When I read Joe Romm these days I want to ask him if he's ever been in a real emergency before. Real emergencies require calm, collected, strong and optimistic action. Romm has the facts, but he's not providing the leadership required to get anyone on board. I can't imagine anyone but an adrenaline junky or a misanthrope reading this article. Not the narrow demographic you want to reach if you really want to do something about the problem.
Here's my question for everyone engaged in the environmental movement: Is a detailed list of all the apocalyptic things that are going to happen a good way to get anyone on board any cause?
For the good of the planet, I call on Joe Romm to hire a brilliant and honest PR person, who will take every single post he writes and turn it into a few different posts for a few different audiences. This message needs to be shaped into a positive story about stewardship. A story about Australia turning into a dustbowl-slash-hellhole is so important that it needs to be sitting on a strong armature of actions that can be done about it. These actions must be serious, achievable and positive--no sitting in the dark for an hour. No getting rid of your refrigerator. No spending tons of money.

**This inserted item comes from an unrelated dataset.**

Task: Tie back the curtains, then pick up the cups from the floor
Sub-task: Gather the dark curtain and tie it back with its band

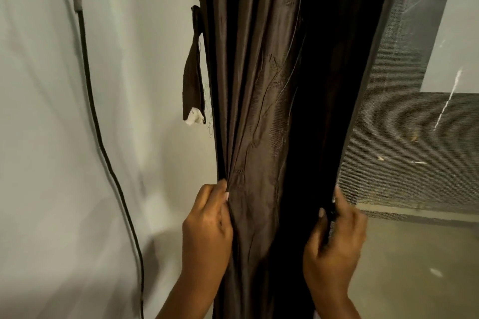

If we really want to solve the climate change problem, then there should be no story about climate change that doesn't make that journey from planetary to individual scale--that links your call to your senators, your composting and your choice to ride a bike instead of drive to a volume of people who are similarly making that decision, and that links that volume of people to fixing the problem. Visually. With a simple graph.
Nobody is going to listen unless they can do something.